→ YOUR ASSIGNMENT: Each line of the listing that includes the string "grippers" needs to be located and copied.

→ DATASET EXCERPT:

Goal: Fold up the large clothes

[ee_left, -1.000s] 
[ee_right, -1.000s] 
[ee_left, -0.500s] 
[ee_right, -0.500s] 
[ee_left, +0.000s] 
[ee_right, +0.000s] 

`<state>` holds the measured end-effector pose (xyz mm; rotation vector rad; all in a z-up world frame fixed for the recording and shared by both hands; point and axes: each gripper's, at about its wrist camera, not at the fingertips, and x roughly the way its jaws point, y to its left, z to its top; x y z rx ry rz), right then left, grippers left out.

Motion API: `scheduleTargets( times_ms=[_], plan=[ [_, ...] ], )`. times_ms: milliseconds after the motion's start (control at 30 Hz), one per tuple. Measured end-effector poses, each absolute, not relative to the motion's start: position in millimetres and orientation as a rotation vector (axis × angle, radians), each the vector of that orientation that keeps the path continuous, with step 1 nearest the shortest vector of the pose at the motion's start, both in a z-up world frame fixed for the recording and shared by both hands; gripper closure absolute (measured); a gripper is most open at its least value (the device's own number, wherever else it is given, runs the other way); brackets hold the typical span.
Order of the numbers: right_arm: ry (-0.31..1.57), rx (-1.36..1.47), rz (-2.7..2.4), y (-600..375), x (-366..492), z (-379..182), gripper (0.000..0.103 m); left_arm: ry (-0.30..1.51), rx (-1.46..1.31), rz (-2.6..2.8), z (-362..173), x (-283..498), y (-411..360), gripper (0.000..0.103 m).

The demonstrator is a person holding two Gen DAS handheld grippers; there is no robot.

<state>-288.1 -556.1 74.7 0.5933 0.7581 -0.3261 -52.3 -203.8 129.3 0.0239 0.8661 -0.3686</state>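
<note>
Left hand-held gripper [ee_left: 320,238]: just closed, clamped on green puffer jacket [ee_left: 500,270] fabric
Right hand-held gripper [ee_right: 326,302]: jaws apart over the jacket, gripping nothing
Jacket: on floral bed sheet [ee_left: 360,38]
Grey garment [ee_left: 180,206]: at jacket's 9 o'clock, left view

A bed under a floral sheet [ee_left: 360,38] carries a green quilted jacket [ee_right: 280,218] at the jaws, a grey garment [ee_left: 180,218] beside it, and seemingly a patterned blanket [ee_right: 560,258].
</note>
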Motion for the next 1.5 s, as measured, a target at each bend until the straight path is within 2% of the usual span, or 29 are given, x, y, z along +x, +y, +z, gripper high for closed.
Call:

→ ANSWER SECTION:
`<state>` holds the measured end-effector pose (xyz mm; rotation vector rad; all in a z-up world frame fixed for the recording and shared by both hands; point and axes: each gripper's, at about its wrist camera, not at the fingertips, and x roughly the way its jaws point, y to its left, z to its top; x y z rx ry rz), right then left, grippers left out.
The demonstrator is a person holding two Gen DAS handheld grippers; there is no robot.

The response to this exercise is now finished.